[WORK REQUIRED] Where the line with "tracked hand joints" appears below, start writing out lines exactly, and finish with the line with "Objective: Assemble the", which is included; write out nothing else.

== == ==

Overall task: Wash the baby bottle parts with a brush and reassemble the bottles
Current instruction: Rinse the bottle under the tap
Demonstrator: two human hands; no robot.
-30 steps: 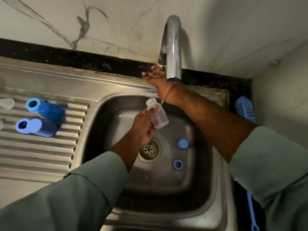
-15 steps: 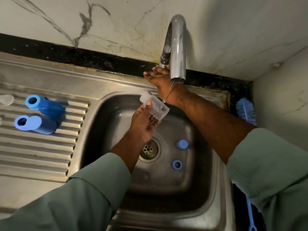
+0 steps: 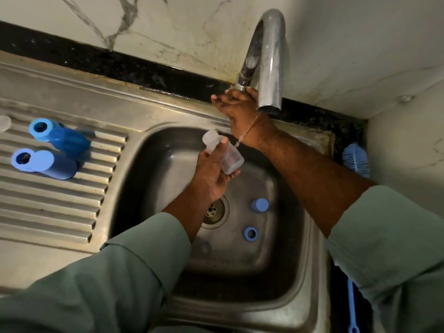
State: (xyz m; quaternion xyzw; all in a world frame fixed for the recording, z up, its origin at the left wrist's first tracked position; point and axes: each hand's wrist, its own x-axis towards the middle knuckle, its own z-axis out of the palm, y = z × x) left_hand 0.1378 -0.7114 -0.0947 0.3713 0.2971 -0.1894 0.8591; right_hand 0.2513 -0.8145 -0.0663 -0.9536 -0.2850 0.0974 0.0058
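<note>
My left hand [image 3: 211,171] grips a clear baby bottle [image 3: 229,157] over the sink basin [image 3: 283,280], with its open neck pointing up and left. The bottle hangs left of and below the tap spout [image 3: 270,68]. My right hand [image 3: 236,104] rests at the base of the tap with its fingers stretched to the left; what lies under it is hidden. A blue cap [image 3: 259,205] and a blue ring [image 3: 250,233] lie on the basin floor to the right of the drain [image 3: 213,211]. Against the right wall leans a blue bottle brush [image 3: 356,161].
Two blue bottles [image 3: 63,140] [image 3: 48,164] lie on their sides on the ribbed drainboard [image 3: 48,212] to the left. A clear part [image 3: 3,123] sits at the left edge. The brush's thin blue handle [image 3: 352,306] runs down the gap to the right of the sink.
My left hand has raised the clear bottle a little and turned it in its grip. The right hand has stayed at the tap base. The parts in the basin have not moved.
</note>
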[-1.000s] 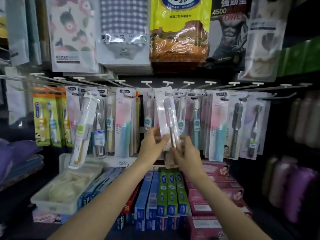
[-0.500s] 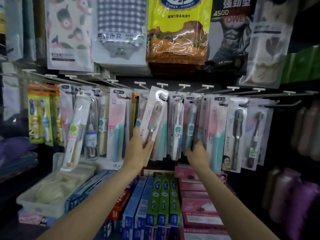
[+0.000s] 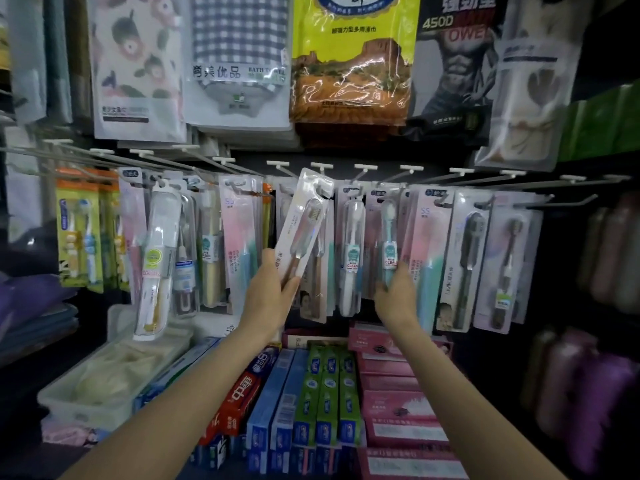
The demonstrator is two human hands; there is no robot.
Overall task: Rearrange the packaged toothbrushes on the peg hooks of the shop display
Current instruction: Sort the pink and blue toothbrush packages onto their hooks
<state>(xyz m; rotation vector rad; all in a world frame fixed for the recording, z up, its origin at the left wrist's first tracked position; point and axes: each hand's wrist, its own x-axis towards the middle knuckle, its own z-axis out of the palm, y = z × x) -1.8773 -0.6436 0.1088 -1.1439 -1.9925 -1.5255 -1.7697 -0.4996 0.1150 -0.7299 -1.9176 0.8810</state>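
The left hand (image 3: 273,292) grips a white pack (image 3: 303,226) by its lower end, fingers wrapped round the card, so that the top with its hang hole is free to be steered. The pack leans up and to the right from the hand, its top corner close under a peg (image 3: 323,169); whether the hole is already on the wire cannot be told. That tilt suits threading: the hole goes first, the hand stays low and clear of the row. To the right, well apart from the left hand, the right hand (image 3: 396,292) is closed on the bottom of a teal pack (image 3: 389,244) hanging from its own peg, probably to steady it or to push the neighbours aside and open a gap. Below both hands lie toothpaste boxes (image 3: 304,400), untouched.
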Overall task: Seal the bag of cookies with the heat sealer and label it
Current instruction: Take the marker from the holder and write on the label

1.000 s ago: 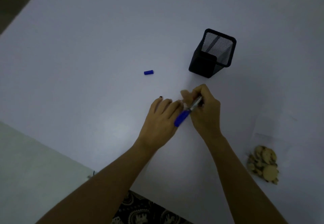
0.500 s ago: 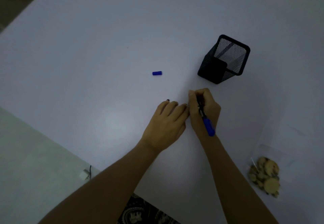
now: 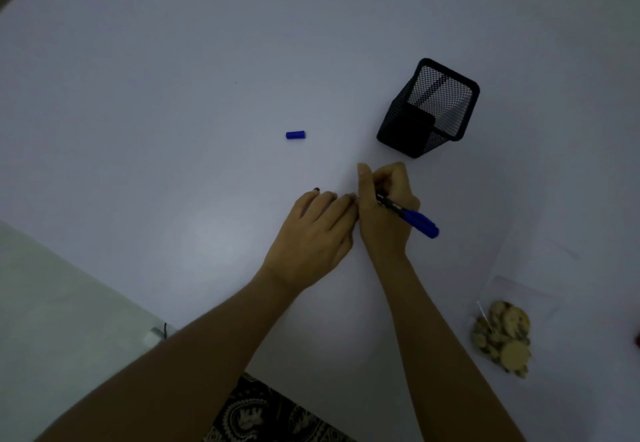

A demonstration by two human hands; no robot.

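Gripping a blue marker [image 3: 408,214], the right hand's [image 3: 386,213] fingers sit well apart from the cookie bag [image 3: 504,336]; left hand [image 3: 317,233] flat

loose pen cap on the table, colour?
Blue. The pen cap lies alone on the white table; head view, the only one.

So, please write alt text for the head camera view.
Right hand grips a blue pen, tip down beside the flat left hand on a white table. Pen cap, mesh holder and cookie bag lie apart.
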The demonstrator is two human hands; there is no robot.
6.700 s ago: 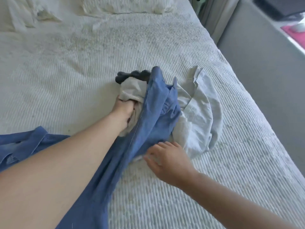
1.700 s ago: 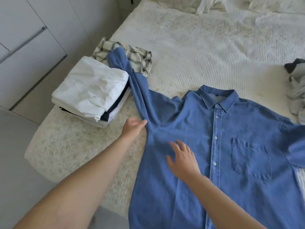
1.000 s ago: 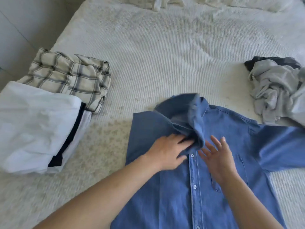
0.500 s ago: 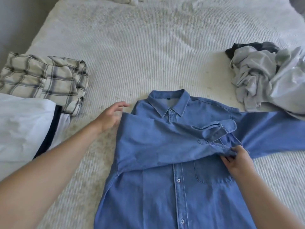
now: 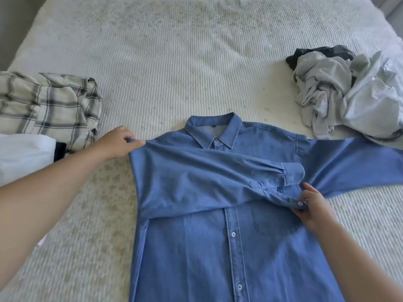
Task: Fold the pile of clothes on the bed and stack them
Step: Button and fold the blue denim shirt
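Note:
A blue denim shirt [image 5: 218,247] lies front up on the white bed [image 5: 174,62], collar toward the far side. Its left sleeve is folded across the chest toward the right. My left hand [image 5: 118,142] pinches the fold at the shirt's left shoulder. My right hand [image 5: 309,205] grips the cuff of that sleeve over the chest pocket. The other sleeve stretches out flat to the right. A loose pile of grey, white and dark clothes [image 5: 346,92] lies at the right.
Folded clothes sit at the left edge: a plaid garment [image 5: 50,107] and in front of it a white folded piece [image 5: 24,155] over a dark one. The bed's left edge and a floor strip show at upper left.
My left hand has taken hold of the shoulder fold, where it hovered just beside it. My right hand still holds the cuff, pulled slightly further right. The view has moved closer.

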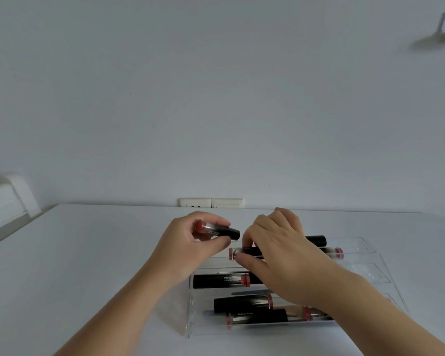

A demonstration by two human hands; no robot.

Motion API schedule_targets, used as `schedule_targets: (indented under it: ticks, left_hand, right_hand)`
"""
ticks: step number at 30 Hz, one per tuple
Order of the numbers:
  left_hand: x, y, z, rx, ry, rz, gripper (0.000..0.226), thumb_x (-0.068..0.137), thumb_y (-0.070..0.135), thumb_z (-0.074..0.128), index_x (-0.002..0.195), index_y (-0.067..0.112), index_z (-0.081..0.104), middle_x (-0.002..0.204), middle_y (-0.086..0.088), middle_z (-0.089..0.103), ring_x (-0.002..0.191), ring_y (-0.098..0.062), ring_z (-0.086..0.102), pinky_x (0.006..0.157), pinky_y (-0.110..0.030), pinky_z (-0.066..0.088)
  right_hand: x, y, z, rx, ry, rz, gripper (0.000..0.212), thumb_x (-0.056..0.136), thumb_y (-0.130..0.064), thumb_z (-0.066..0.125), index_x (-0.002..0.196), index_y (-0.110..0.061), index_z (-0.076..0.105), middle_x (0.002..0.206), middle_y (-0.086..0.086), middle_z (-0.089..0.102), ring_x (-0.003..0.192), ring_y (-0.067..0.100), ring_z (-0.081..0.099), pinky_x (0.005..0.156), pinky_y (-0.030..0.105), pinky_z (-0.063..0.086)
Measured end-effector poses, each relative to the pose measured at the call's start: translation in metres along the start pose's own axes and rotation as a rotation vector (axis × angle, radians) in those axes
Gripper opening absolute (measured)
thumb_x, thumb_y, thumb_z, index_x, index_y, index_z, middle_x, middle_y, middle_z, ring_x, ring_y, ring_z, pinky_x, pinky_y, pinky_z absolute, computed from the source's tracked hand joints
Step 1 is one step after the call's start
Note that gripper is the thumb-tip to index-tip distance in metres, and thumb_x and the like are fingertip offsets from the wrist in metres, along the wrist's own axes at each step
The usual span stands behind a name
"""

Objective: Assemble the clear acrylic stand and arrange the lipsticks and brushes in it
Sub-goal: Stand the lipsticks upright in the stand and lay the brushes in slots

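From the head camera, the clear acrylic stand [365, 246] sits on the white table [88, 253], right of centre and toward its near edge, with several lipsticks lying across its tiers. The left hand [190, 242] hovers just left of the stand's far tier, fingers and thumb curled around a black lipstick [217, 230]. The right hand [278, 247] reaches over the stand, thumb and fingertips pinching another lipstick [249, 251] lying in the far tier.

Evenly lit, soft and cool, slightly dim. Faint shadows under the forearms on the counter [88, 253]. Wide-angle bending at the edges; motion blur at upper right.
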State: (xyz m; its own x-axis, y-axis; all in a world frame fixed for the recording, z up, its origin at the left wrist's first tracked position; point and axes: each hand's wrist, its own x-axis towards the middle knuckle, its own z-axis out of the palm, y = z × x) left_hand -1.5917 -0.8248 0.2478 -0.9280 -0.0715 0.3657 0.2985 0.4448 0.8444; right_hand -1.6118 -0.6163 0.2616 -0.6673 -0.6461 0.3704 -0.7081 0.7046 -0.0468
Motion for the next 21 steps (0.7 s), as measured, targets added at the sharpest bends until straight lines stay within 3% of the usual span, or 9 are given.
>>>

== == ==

[COMPLETED EXERCISE]
thumb_x, thumb_y, thumb_z, index_x, index_y, index_z, middle_x, middle_y, middle_z, ring_x, ring_y, ring_z, pinky_x, pinky_y, pinky_z absolute, computed from the source's tracked hand joints
Step 1 is one step after the call's start
Note that gripper is the thumb-tip to index-tip distance in metres, and thumb_x and the like are fingertip offsets from the wrist in metres, along the wrist's own axes at each step
The usual span stands behind a name
"""

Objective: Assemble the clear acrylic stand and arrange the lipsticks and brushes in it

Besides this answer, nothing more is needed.